Your copy of the listing should match it exactly, only without pictures.

===== SOURCE DATA

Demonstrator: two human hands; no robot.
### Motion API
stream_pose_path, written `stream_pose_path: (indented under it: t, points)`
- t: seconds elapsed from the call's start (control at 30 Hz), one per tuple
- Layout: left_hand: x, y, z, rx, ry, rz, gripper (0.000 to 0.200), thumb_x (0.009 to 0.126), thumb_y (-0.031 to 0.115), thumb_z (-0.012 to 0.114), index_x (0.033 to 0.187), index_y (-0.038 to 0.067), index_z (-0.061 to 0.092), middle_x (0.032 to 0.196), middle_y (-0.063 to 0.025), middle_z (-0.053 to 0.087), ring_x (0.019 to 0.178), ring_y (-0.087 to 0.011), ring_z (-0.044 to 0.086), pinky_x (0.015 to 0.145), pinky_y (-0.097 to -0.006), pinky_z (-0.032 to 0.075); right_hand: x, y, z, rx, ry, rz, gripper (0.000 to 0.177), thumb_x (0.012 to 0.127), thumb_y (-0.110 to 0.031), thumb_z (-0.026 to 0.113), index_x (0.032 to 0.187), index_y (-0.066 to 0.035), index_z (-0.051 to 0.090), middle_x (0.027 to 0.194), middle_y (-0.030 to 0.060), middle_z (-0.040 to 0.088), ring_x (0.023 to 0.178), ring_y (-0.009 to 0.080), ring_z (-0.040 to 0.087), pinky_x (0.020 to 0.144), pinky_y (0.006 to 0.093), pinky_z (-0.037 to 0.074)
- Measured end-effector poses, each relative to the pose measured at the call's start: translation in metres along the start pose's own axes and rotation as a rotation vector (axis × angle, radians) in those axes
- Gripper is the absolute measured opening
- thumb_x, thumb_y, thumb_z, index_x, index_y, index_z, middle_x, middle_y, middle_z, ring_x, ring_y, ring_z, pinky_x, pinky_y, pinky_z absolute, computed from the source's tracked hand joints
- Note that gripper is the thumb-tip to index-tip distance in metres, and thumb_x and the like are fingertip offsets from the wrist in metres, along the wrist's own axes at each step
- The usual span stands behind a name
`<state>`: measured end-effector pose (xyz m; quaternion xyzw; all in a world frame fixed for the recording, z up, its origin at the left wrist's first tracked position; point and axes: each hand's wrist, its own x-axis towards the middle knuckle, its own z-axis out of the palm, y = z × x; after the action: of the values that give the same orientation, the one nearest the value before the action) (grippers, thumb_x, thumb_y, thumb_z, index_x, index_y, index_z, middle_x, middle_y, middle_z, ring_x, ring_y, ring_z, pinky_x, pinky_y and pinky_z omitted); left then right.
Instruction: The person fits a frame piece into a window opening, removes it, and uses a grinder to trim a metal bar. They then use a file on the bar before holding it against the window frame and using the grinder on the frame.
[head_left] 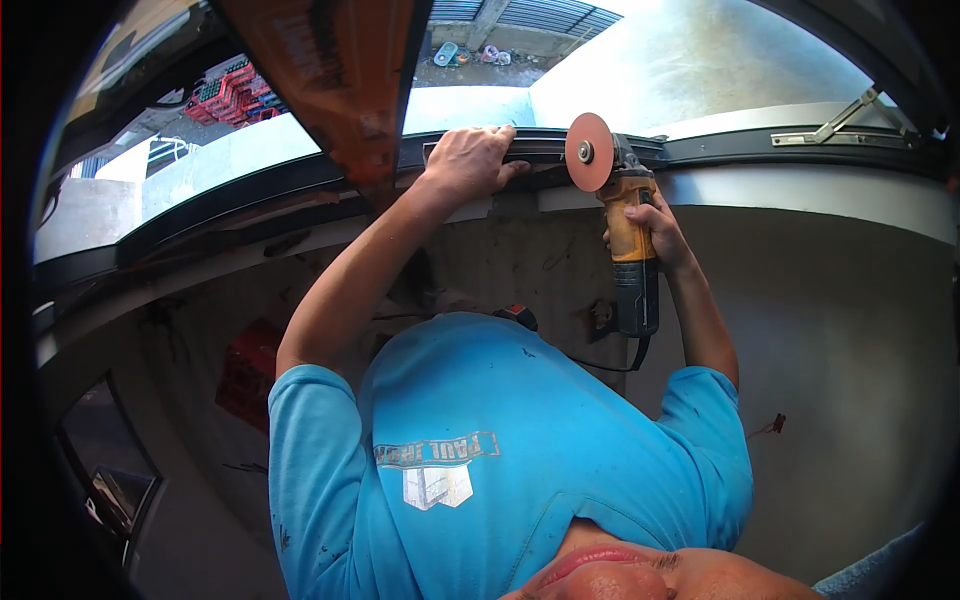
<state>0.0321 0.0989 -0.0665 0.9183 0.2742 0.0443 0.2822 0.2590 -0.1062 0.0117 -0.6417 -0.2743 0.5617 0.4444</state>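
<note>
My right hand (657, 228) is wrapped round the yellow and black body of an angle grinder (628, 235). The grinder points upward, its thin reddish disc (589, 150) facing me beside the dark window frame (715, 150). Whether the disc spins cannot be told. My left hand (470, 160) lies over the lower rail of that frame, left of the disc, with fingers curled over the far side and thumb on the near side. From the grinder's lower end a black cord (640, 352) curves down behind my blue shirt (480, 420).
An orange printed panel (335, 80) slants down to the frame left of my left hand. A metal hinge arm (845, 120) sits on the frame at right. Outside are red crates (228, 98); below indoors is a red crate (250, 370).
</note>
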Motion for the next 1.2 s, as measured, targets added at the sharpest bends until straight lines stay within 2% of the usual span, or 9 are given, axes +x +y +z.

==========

**TASK SOLUTION:**
Demonstrator: two human hands; no robot.
### Motion API
stream_pose_path, written `stream_pose_path: (indented under it: t, points)`
- t: seconds elapsed from the call's start (control at 30 Hz), one per tuple
- Layout: left_hand: x, y, z, rx, ry, rz, gripper (0.000 to 0.200), thumb_x (0.009 to 0.126), thumb_y (-0.031 to 0.115), thumb_z (-0.012 to 0.114), index_x (0.033 to 0.187), index_y (-0.038 to 0.067), index_z (-0.061 to 0.092), middle_x (0.032 to 0.196), middle_y (-0.063 to 0.025), middle_z (-0.053 to 0.087), ring_x (0.019 to 0.178), ring_y (-0.087 to 0.011), ring_z (-0.044 to 0.086), pinky_x (0.015 to 0.145), pinky_y (-0.097 to -0.006), pinky_z (-0.032 to 0.075); right_hand: x, y, z, rx, ry, rz, gripper (0.000 to 0.177), thumb_x (0.012 to 0.127), thumb_y (-0.110 to 0.031), thumb_z (-0.026 to 0.113), index_x (0.032 to 0.187), index_y (-0.066 to 0.035), index_z (-0.051 to 0.090), middle_x (0.027 to 0.194), middle_y (-0.030 to 0.060), middle_z (-0.040 to 0.088), ring_x (0.023 to 0.178), ring_y (-0.009 to 0.080), ring_z (-0.040 to 0.087), pinky_x (0.020 to 0.144), pinky_y (0.006 to 0.093), pinky_z (-0.037 to 0.074)
- Measured end-effector poses, each relative to the pose measured at the call's start: translation in metres along the start pose's own axes and rotation as a rotation vector (axis × angle, radians) in those axes
- Gripper is the absolute measured opening
- thumb_x, thumb_y, thumb_z, index_x, index_y, index_z, middle_x, middle_y, middle_z, ring_x, ring_y, ring_z, pinky_x, pinky_y, pinky_z absolute, computed from the source's tracked hand joints
- Note that gripper is the thumb-tip to index-tip distance in metres, and thumb_x and the like are fingertip offsets from the wrist in metres, along the wrist's own axes at each step
- The usual span stands behind a name
`<state>`: measured end-effector pose (xyz m; quaternion xyzw; all in a world frame fixed for the recording, z up, its origin at the left wrist's first tracked position; point and axes: each hand's wrist, its own x-axis towards the middle knuckle, its own z-axis out of the palm, y = z × x; after the action: of the values that give the same orientation, the one nearest the value before the action) (grippers, thumb_x, thumb_y, thumb_z, index_x, index_y, index_z, middle_x, middle_y, middle_z, ring_x, ring_y, ring_z, pinky_x, pinky_y and pinky_z omitted); left then right.
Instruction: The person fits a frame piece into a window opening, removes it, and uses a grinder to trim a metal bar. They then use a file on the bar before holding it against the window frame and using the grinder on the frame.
[head_left] 
<state>0.0321 0.0989 -0.0665 0.9183 0.2742 0.0443 0.2822 0.2590 -0.1062 0.0117 -0.6417 -0.2743 0.5617 0.4444</state>
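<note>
My right hand (657, 228) is wrapped round the yellow and black body of an angle grinder (628, 235). The grinder points upward, its thin reddish disc (589, 150) facing me beside the dark window frame (715, 150). Whether the disc spins cannot be told. My left hand (470, 160) lies over the lower rail of that frame, left of the disc, with fingers curled over the far side and thumb on the near side. From the grinder's lower end a black cord (640, 352) curves down behind my blue shirt (480, 420).
An orange printed panel (335, 80) slants down to the frame left of my left hand. A metal hinge arm (845, 120) sits on the frame at right. Outside are red crates (228, 98); below indoors is a red crate (250, 370).
</note>
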Motion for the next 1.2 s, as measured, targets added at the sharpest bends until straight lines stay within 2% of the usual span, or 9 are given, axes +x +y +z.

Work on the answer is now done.